勤番藩士の絵巻

187 ~ 188 / 499ページ
 この屋敷の長屋に、単身で居住した勤番藩士たちの暮らしぶりを描いた絵巻が残っている(図2-1-5-2①~⑥)。絵は藩の抱絵師で木挽町狩野家に学んだ三谷(狩野)勝波、詞書(ことばがき)を書いたのは目付役を務めた戸田熊次郎である。
 描かれているのは藩の御用を務める姿ではなく、長屋の日常生活である。六畳敷きの部屋に書画を飾り、二坪足らずの内庭に草花を育て、同僚とともに句会や茶会を催し、酒宴を開いて羅漢回(らかんまわ)しという他愛ない遊びに興じたり、夏の炎暑を避けて夕涼みをしたりしている。表長屋の二階からは、増上寺裏門付近の賑やかな往来を眺めることができた。単身生活の寂しさから、定府(じょうふ)(久留米藩では定居(じょうきょ)といった)の人々が家族とともに暮らしているのを、羨ましそうに垣間見ている者もいる。このほかに天保一〇年(一八三九)四月、藩主があらたに江戸城西丸普請の役を課せられたため、待ちに待っていた帰国が延期となり、自棄を起こして皆で痛飲して大暴れした場面なども描かれている。

図2-1-5-2 「江戸勤番之図」

①戸田熊次郎の部屋

②高橋乙次郎の部屋にて句会

③酒宴中に羅漢回しの遊び

④長屋前で夕涼み

⑤梯豊太の部屋

⑥高原信太の部屋


①戸田熊次郎の部屋 壁に書画を飾り、内庭に育てた朝顔などの草花を眺めている。②高橋乙次郎の部屋にて句会 作句に点を付けてその優劣を競い合った。③酒宴中に羅漢回しの遊び 一人が滑稽なしぐさをし、隣の者がそれをまねていく遊び。④長屋前で夕涼み 図の手前は絵巻の詞書を書いた戸田熊次郎の御目付長屋。向かいの長屋には絵師である三谷勝波と梯豊太の表札が掲げられている。梯はその長屋の二階、三谷は階下の部屋に住んだと思われる。

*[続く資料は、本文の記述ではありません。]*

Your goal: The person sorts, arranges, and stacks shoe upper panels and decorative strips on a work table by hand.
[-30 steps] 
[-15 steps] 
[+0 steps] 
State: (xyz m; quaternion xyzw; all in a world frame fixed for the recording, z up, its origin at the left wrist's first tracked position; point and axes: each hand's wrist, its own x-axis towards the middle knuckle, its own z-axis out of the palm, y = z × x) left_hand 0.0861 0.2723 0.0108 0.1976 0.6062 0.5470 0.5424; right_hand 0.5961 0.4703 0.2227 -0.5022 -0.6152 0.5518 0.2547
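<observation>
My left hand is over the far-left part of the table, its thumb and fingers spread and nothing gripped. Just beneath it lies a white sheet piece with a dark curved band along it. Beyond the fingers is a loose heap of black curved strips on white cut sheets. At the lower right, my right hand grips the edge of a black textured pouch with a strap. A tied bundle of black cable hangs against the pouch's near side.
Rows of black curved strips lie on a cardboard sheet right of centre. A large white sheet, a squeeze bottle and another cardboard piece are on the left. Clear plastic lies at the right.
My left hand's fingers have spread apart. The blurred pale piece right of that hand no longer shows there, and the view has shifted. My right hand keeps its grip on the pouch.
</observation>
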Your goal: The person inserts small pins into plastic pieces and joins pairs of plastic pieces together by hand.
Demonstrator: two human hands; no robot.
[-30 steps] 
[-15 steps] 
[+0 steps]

⑤梯豊太の部屋 右手の表通りに面した窓からは増上寺裏門に続く往来が見下ろせ、左手には屋敷内に設けられた藩校講学所が見える。⑥高原信太の部屋 二階の窓から定府の家族の楽しげな様子を垣間見る。
「江戸勤番絵巻」大川市立清力美術館所蔵。三谷(狩野)勝波画・戸田熊次郎序。江戸東京博物館所蔵「久留米藩士江戸勤番長屋絵巻」の原型とされる絵巻。